The more pronounced plant diversity -productivity relationships in Phase II
In Phase I, the BE was not correlated with plant species richness in the ambient treatments even though the values were positive, and the BE was absent in the drought treatments, causing a non-significant plant diversity-productivity relationship (Fig. 3a). In Phase II, however, the BE increased with plant species richness, regardless of soil moisture treatments (Fig. 4d). Our results provided evidence that the positive plant diversity-productivity relationships were more pronounced over time, and soil microbes were one mechanism behind this finding (Schmidet al. 2008; van Ruijven et al. 2020).

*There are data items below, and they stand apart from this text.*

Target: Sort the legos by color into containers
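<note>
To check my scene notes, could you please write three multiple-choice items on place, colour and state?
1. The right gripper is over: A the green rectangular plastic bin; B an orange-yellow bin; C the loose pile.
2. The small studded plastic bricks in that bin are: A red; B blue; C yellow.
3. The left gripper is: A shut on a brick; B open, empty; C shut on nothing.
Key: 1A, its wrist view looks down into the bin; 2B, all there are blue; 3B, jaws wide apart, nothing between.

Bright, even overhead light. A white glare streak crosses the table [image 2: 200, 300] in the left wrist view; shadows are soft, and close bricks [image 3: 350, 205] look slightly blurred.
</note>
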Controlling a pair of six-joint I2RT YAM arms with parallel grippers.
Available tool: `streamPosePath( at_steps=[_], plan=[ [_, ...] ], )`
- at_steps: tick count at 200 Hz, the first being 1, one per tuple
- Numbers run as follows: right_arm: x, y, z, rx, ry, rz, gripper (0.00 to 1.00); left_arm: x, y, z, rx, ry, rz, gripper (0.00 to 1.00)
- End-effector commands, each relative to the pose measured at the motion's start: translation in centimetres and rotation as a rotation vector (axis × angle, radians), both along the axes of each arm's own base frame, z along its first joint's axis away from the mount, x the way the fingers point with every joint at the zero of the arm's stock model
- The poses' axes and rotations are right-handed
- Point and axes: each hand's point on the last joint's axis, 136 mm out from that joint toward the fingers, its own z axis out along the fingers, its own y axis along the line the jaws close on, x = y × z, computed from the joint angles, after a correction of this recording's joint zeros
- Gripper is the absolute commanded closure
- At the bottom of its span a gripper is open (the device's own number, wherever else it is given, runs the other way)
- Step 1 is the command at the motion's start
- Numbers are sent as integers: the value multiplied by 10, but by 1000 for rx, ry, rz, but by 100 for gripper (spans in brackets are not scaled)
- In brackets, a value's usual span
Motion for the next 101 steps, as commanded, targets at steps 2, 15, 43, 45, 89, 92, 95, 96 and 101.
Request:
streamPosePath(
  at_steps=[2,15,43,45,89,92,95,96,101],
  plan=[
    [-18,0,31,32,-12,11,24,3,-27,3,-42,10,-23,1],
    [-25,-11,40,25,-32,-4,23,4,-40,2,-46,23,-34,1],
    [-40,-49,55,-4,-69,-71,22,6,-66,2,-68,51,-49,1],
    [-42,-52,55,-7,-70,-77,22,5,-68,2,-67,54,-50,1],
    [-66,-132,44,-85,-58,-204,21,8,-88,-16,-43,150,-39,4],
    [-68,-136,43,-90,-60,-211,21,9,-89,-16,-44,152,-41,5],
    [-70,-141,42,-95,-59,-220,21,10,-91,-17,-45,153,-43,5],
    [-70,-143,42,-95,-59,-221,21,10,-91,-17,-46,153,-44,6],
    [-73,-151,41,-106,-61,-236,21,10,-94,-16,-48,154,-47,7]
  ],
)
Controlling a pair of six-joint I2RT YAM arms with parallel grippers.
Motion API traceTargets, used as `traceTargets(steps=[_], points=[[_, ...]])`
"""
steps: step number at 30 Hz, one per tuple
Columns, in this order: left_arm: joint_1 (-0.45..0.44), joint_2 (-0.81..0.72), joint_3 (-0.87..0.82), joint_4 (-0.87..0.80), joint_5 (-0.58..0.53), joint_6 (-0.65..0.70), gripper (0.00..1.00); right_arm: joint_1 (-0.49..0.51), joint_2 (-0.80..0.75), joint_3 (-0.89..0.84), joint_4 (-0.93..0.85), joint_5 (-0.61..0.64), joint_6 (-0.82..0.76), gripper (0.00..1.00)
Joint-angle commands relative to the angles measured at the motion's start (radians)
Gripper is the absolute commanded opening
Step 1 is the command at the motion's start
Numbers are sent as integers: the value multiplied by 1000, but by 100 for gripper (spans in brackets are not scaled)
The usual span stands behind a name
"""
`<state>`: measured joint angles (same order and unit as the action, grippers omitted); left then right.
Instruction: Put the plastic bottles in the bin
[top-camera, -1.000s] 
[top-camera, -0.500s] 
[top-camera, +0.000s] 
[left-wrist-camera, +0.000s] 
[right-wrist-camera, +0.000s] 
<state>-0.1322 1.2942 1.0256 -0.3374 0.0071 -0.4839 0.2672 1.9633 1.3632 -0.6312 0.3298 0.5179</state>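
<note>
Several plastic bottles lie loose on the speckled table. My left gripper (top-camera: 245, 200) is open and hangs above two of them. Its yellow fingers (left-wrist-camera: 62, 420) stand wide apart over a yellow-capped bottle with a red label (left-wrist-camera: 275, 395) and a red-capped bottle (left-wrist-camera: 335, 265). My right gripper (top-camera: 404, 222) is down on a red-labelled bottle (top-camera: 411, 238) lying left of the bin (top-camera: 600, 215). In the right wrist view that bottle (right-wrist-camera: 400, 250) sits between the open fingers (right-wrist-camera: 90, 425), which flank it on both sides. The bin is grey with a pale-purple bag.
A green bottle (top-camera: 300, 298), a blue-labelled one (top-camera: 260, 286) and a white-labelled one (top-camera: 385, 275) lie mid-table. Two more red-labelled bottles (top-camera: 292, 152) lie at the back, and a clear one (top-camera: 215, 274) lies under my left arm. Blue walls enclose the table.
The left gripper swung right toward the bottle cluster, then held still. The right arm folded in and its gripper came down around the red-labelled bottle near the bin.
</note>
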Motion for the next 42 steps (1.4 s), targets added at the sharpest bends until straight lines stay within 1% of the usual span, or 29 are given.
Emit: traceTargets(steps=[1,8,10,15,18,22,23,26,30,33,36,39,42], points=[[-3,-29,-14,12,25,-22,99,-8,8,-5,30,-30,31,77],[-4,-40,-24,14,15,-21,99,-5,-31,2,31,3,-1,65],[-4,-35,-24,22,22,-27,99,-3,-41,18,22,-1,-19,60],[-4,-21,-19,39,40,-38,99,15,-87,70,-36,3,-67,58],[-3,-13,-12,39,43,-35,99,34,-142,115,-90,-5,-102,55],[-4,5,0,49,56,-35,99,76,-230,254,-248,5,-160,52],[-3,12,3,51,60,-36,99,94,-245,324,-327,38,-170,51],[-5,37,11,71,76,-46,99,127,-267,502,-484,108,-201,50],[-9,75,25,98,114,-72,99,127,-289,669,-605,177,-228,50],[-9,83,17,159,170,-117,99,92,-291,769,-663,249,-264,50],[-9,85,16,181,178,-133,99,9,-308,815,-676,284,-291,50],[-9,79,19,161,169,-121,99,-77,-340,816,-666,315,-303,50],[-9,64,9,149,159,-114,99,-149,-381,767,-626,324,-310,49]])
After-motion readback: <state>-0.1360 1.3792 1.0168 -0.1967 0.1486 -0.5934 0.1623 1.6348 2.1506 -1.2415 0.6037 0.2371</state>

These findings were in line with several studies that attributed long-term biodiversity effects to increasing niche complementarity in resource use and facilitation (van Ruijven et al. 2005; Cardinaleet al. 2007; Fargione et al. 2007). However, our results show that these temporal patterns in plant diversity-productivity can be primarily driven by PSFs (Maron et al. 2011; Schnitzer et al. 2011; Kulmatiski et al. 2012; Jing et al. 2015; Wanget al. 2019). We found that the positive CE-plant richness relationships were more pronounced in Phase II compared to Phase I. A possible explanation was that accumulations of species-specific soil pathogens decreased community biomass in the monocultures, while the community biomass of mixtures was promoted due to enhanced diversity of AMF (van Der Heijden et al. 1998; Wagg et al. 2011; van Ruijven et al. 2020). Future studies are necessary to test this hypothesis through identifying species-specific fungal species and recording their shifts in abundance as plant species richness increase.
Interestingly, we observed that the SE became more negative in higher plant richness levels in Phase II (Fig. 4f), and this result was consistent with previous findings that the positive selection effects become negative over time (Fargione et al. 2007; Marquardet al. 2009). In the present study, unproductive plants, D. aegyptium , increased their performance more than productive species in high plant richness levels, leading to a negative selective effect (Fig. S3). In other words, unproductive species might suffer from stronger negative density dependence than productive species, and the possible mechanism was that productive species could produce dense and large root systems in mixtures that declined dilution effects of species-specific soil pathogens (Mommer et al. 2018; van Ruijven et al.2020). Previous studies have suggested that negative PSFs can maintain species richness by preventing productive species from dominating the plant community (Bever 2003; Adler & Muller-Landau 2005; Petermannet al. 2008; Mangan et al. 2010). The implication of our results is that soil conditioning can alter biodiversity effects by increasing complementarity and decreasing selection effects through PSFs.